New ambassador in Riyadh to receive calls from Pakistani expats
  • Investigation is underway into the previous ambassador and mission officials over inadequate support to expats
  • Pakistani workers in Saudi Arabia are the single largest contributor to Pakistan’s remittance inflows  

ISLAMABAD: Islamabad’s new ambassador to Riyadh, Lt. Gen. (r) Bilal Akbar, will personally receive calls from the Pakistani community in Saudi Arabia on Monday, the embassy announced on Sunday. 

Ambassador Akbar assumed his responsibilities last week in the wake of an inquiry into Riyadh mission officials over what Prime Minister Imran Khan has said was their failure to adequately take care of Pakistani workers based in Saudi Arabia.

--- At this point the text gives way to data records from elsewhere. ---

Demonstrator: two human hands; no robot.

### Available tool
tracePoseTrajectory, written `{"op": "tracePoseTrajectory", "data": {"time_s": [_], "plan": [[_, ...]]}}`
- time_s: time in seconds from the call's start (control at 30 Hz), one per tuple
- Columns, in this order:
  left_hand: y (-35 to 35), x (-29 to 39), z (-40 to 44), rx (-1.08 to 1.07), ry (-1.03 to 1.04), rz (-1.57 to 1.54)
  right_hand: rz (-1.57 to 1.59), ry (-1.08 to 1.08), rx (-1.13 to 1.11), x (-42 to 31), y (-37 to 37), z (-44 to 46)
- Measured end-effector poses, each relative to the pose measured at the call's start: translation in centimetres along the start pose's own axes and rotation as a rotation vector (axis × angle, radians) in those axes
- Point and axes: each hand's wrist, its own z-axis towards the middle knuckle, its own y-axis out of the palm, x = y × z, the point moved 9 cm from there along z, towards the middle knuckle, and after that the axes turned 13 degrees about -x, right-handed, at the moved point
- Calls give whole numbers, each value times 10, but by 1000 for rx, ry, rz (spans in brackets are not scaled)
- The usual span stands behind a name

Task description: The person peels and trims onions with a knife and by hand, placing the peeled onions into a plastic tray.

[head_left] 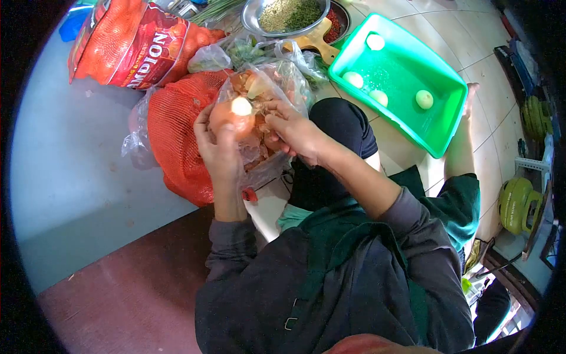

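Observation:
An onion (227, 118) with brown skin and a bare white patch at its top is gripped in my left hand (217, 144), thumb across its near side. Just to the right, my right hand (298, 133) has its fingers curled in a pinch; what they hold is hidden among skins. Beneath both hands lies a clear plastic bag (277, 76) with loose onion skins in it. Against my left hand bulges an orange-red mesh sack (180, 133). Several peeled white onions (424, 99) lie apart in a green plastic basin (407, 127) on the right.
A printed red onion sack (141, 44) stands at the upper left. Beyond the bag are a metal bowl (250, 23) of chopped greens and a wooden board (315, 42). My knee (342, 121) lies between bag and basin. Green gas cylinders (519, 203) stand far right.

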Motion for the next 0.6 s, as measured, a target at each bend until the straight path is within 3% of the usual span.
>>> {"op": "tracePoseTrajectory", "data": {"time_s": [0.17,0.4,0.5,0.6], "plan": [[-2,-8,1,-208,-93,-402,-20,8,-9,-3,-2,4],[2,2,0,-324,-134,-938,-55,19,56,6,-12,12],[-4,20,2,-264,-129,-964,-116,40,49,13,-18,11],[-29,17,7,-171,-90,-675,-124,60,28,8,-12,5]]}}
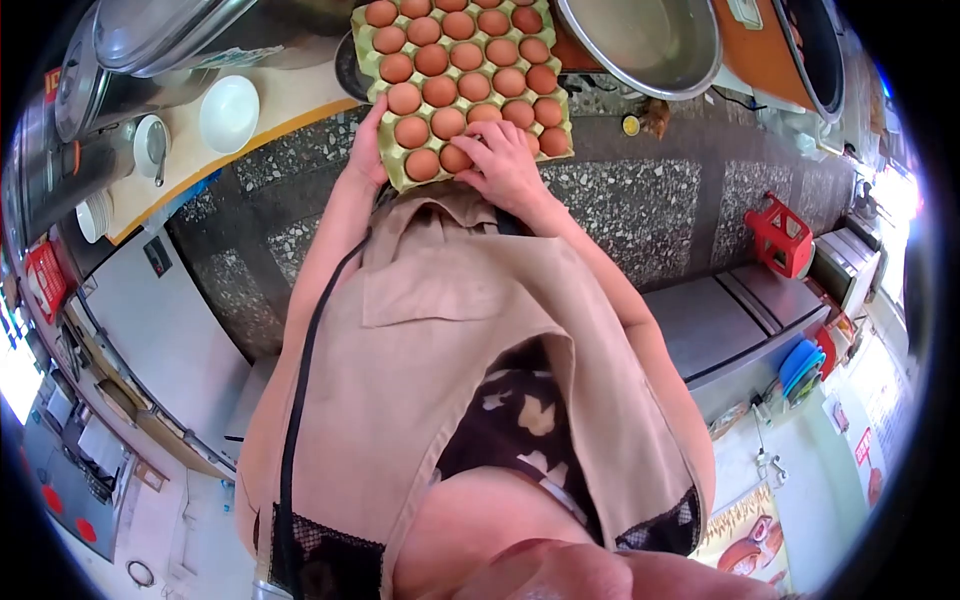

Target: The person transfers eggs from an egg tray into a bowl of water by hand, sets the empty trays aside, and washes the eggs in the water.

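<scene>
Cannot see the far end of the egg tray [396, 173], cut off by the view's edge like the metal basin [645, 93] to its right, nor most left hand [370, 150] fingers beneath, nor the eggs [451, 159] fully under the right hand [507, 163], nor identify the small yellow item [630, 125] beyond.

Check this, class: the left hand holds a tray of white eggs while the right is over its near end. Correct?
Not quite: the head view shows brown eggs, not white. The left hand, right hand and tray are as stated.
</scene>
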Available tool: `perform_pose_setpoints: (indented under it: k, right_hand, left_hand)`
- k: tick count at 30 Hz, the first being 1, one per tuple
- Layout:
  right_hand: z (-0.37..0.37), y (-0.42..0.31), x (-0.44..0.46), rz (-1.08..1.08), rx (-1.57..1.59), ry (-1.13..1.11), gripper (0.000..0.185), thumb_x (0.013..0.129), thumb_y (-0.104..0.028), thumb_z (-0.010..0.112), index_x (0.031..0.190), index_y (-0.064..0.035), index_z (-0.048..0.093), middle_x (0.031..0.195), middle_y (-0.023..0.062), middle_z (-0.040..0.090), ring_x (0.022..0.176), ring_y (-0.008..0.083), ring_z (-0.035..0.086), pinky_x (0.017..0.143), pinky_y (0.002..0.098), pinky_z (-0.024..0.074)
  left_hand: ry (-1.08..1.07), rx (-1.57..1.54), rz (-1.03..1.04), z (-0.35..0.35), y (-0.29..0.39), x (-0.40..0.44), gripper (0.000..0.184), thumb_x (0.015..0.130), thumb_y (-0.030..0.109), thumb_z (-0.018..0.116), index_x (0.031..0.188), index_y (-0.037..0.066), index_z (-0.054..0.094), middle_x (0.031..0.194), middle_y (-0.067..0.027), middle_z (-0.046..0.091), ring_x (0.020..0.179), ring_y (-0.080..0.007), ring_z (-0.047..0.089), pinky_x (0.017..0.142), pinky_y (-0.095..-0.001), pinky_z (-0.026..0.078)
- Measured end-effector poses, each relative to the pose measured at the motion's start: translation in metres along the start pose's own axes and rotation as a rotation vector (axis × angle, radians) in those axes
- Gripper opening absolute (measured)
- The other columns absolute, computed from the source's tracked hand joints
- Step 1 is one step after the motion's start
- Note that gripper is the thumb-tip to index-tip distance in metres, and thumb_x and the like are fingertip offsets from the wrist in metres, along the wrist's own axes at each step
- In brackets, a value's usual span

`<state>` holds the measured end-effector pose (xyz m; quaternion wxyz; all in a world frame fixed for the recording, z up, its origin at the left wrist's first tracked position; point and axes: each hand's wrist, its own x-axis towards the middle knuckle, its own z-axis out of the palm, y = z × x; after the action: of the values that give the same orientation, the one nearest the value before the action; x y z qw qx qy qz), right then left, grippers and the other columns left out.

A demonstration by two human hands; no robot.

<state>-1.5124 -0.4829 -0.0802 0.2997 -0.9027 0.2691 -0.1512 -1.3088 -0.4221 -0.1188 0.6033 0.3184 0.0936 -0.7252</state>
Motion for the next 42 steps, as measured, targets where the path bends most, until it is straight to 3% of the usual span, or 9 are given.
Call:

“Ambassador of Pakistan to KSA, Bilal Akbar will receive direct calls from Pakistan community in the Kingdom on 03 May 2021,” the Pakistani embassy announced in a Twitter post and shared the number under which the ambassador will be available between 11 a.m. and 12 p.m. local time.

Meanwhile, Pakistan’s outgoing ambassador to Saudi Arabia, Raja Ali Ejaz, has been suspended and several members of the mission’s staff have been recalled. Syed Zulfikar Bukhari, the prime minister’s adviser on overseas Pakistani, told media on Friday that complaints against the embassy officials had come from multiple expat workers over recent months.

On the PM’s orders, his office on Friday formed a team to investigate complaints by expat Pakistani laborers, which included accusations of “inefficiency” in the provision of services, “extorting and fleecing” and failure to resolve the diaspora’s problems.

There are over two million Pakistanis working and living in Saudi Arabia.

During the current fiscal year, they remained the single largest contributor to Pakistan’s remittance inflows, and in March alone sent $690.4 million to the country. The overall inflows from the kingdom during the fiscal year amounted to $5.7 billion.